Today, there are Crimson Academies in Rwanda, Nicaragua and Tanzania, plus one at home in nearby Woodstock, Georgia. Although the term “primary education” usually refers to the early stages of education, like America’s system of kindergarten through sixth grade, Crimson Academies’ service extend well beyond 5- to 13-year-olds. In Rwanda, adult students often come in for primary education as well. “To them learning is different,” says Gill. “They don’t think they should not be in a classroom with 6- and 7-year-olds. They are there to get the education they never received.”

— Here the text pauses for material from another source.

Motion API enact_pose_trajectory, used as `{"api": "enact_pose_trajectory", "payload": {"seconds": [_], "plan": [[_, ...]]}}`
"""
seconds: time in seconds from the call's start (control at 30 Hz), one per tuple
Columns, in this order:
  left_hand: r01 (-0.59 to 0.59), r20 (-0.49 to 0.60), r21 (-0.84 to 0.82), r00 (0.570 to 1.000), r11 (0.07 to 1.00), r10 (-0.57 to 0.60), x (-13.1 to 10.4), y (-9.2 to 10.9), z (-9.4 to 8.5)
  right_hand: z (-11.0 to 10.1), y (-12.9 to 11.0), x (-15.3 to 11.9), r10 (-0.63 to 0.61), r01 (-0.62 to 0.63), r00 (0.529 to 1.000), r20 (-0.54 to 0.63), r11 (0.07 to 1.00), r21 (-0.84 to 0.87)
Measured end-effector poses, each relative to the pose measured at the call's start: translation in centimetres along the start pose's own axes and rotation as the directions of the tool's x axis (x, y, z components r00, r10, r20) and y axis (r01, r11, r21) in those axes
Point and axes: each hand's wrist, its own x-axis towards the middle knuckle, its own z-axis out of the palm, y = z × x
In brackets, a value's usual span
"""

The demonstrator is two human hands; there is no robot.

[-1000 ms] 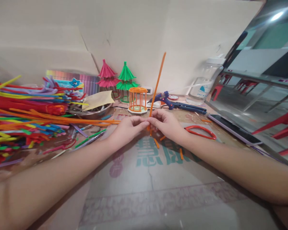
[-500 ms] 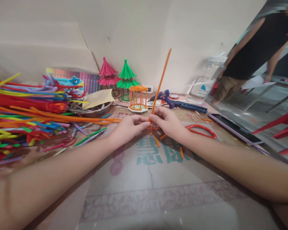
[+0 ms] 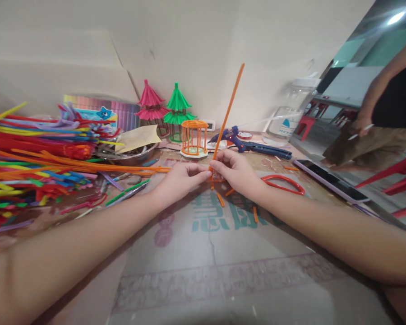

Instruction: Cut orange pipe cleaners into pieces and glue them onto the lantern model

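Note:
An orange pipe cleaner point(image 3: 228, 108) rises at a slant from between my hands, its lower end bent near the fingertips. My right hand point(image 3: 233, 170) pinches it between thumb and fingers. Against its lower part, my left hand point(image 3: 188, 179) is closed too, thumb and forefinger meeting at the same spot. Short orange pieces point(image 3: 221, 200) lie on the table just below the hands. Behind them stands a small orange cage-like frame point(image 3: 195, 139) on a pale base. Red-handled scissors point(image 3: 284, 185), partly hidden, rest beside my right wrist.
Bundles of coloured pipe cleaners point(image 3: 37, 149) fill the left side. At the back are a metal bowl point(image 3: 131, 155), pink point(image 3: 151, 101) and green point(image 3: 177, 104) pagoda-like models, a glue gun point(image 3: 230, 136) and a water jug point(image 3: 291, 113). A phone point(image 3: 331, 180) lies right; a person point(image 3: 389, 99) stands beyond.
My hands keep nearly the same pinch, and the pipe cleaner stands almost as before. The person at the right has moved, now showing a hand with a thin white object.

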Motion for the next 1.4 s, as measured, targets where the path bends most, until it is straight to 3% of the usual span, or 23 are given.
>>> {"api": "enact_pose_trajectory", "payload": {"seconds": [0.2,0.63,1.0,1.4], "plan": [[0.034,-0.005,0.010,0.999,0.999,-0.034,0.0,0.1,0.1,0.0,0.1,0.0,-0.020,0.020,1.000,-0.003,1.000,-0.004],[-0.005,0.031,0.027,1.000,1.000,0.004,0.0,0.1,0.0,0.1,-0.2,-0.1,-0.011,0.010,1.000,0.029,1.000,0.017],[0.026,0.035,0.043,0.999,0.999,-0.027,-0.1,0.5,-0.1,0.0,-0.4,-0.2,0.051,-0.050,0.994,0.101,0.999,-0.013],[0.013,0.055,0.039,0.998,0.999,-0.016,0.0,0.5,-0.2,-0.1,-0.4,-0.2,0.072,-0.071,0.995,0.075,0.997,-0.006]]}}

An earnest desire to learn bubbles from within children who have suffered greater hardships than the average American child. In the Rwandan Crimson Academy particularly, many of the families were affected by the Rwandan genocide, sparked by the death of President Juvenal Habyarimana, which killed more than 800,000 people from April to June 1994. “The Rwandan genocide had a great impact on my students,” says Gill. “In fact, many of my adult students are survivors of the genocide.”

Gill recalls one young woman she sponsored to attend the school. The woman was an adult student at the Crimson Academy years later, until she one day stopped coming to school. Gill says the administration contacted the young woman’s mother and found she was gravely ill. “Whatever her diagnosis was caused her to appear seven months pregnant,” says Gill. The family could not afford the necessary treatment. It cost only $200.

“I paid for the whole thing,” says Gill.

The adjunct professor says it reminded her that sometimes the little things easily taken for granted by some are so important to others elsewhere.

Between caring for two Crimson Academy Operations with more than 850 total students and being president of Tabitha’s House and a doctoral candidate, Gill advises balance to remain sane and make time for her family. “My family will always come first,” she says. “I have designated time for my family, and I always make sure I am never burned out.”